Откашливаюсь, прочищая голос:
— Ты еще принимаешь лекарства? Седативные, антидепрессанты…
Джулия улыбается, показывая ровные белые зубы:
— Что ты обо мне знаешь?
Я припоминаю, о чем рассказывала Мартина.
— Ты долго была с женатым мужчиной…
— Знаешь, что это означает?
— Примерно.
— Я познакомилась с ним в гимнастическом зале, после степ-аэробики. Инженер-конструктор, такой милый, лет сорока пяти. Я уже слышала разговоры о нем от подруги-архитектора. Болонья — небольшой город…
— А его жена, какая она?
— Одна из тех, кто знает, как удержать мужчину. Незаменимая… Заполняет всю жизнь. И потом, у них были дети.
Рассказчица чихает.
— Простуда?
— Надеюсь, что нет, — отвечает Джулия, сморкаясь в платок.
— Как все складывалось?
— Поначалу отношения были превосходные, особенно для такой убежденной холостячки, как я в то время. Чувствуешь себя свободной от всего, что, как думаешь, неразрывно связано с любовью. Например, от жены. Моя собеседница пытается усмехнуться. — В скрытности есть свое очарование: тайно встречаться, изобретать маленькие трюки и хитрости… Кажется, будто живешь в кино.

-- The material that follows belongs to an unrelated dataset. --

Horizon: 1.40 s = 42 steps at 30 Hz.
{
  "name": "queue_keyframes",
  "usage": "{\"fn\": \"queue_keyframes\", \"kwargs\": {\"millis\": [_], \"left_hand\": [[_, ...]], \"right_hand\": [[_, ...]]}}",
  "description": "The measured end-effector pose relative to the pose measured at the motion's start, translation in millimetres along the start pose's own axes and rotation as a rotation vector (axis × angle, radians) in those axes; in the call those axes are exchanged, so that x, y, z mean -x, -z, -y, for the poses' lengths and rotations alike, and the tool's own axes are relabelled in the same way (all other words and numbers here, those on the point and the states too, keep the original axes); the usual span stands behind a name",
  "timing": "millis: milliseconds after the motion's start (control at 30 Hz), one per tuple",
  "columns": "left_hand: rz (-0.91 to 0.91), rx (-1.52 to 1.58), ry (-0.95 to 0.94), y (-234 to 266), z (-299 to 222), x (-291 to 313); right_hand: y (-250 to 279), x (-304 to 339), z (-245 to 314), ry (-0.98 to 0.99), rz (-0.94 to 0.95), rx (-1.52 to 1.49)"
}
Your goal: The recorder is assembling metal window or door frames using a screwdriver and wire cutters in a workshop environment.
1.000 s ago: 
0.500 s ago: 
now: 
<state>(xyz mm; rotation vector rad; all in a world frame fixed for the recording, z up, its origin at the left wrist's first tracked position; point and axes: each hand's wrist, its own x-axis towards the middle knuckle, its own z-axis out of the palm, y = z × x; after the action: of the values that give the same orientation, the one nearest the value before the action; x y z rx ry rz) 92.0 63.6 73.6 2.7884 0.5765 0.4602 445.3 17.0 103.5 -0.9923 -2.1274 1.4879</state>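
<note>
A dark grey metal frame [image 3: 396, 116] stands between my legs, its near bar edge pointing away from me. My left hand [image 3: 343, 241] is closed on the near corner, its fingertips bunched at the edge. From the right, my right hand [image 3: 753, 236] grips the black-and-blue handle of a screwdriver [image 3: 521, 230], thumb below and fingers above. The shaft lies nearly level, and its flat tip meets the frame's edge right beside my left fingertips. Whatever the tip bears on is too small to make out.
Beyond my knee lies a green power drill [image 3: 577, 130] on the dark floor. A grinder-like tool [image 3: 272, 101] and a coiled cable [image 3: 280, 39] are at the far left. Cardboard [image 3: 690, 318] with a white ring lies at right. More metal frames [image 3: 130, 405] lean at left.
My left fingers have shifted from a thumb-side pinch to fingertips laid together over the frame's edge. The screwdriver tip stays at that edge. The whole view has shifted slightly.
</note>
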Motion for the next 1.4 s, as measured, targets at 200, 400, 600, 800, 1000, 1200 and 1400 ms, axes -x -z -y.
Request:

Она прикуривает следующий «Филипп Моррис».
— Проходит год, потом почти два, и ты снова обнаруживаешь, что скинула семь кило, что работа не радует, подруги надоедают одной и той же скучищей; залепляешь ему пощечину после занятий любовью и спрашиваешь, дождешься ли когда-нибудь дня, когда он бросит жену… Банально.
У меня была чувство, что не было в мире ничего, чего бы я не знала.
— Начались нервные срывы. Я проводила дни, шатаясь по торговому центру… Марти, доктор Люци, мне очень помогла. — Джулия глотками пьет чай и ставит чашку к ножке кресла. — В то время меня преследовали кошмары. Мозги работали вхолостую. «Если бы сказала, если бы сделала»… Делаешь себе больно и упиваешься этим, мир не существует, другие не существуют, есть только ты.
— А он?
— Я продолжала встречаться с ним. Когда он предлагал.
Таращусь на лист бумаги и зеваю:
— Что он за человек?
— Такой же, как все. Со спокойной гаванью с одной стороны… и океаном с другой.
— Он не замечал, что…
— Что я дошла до ручки? Конечно, он был первым, кто посоветовал сходить к врачу.
Я чую, что ворую работу у Марти, как Барбара Альберти, когда та отвечала на письма подруги, но все равно задаю Джулии вопрос:
— Ты когда-нибудь угрожала разорвать отношения?
— Ох, время от времени мы расставались. Но всегда сходились. Напряженность между нами была очень сильной. Как бы сказать… Похоже на две убийственные стихии… Еще чаю хотите?
Качаю головой и прикуриваю «Мерит».
— Хоть что-нибудь мы делаем без этой сигареты, а?
Обмениваемся улыбками.
— Да уж.
— Все равно что сидеть на скамейке запасных. Ты — игрок, который ждет выхода на поле, чтобы начать соревноваться. Тренируешься, готовишься, но тебя никогда не вызовут.
— Когда все закончилось?
— Девять месяцев назад.
— Почему ты решилась?
— Моя собака умерла.
Прикрываю глаза и киваю. Проходит несколько минут. Собираюсь сказать: «Такие события подталкивают», но она торопится объяснить:
— «Это ни при чем, — повторяла я. — Ты не виновата. Кто угодно может заболеть…» Однако я была заботливой даже в свои худшие дни. — Джулия смотрит на меня, чтобы убедиться, что я ей верю. — Я обожаю животных.
Снова киваю, засовываю блокнот в сумку и поднимаюсь с дивана.
— Но я не заведу другую.
Она провожает меня до двери, два огромных чемодана ждут ее рядом с подставкой для зонтов.
— Спасибо за все, Джулия, — говорю и жму руку. — Доброго пути.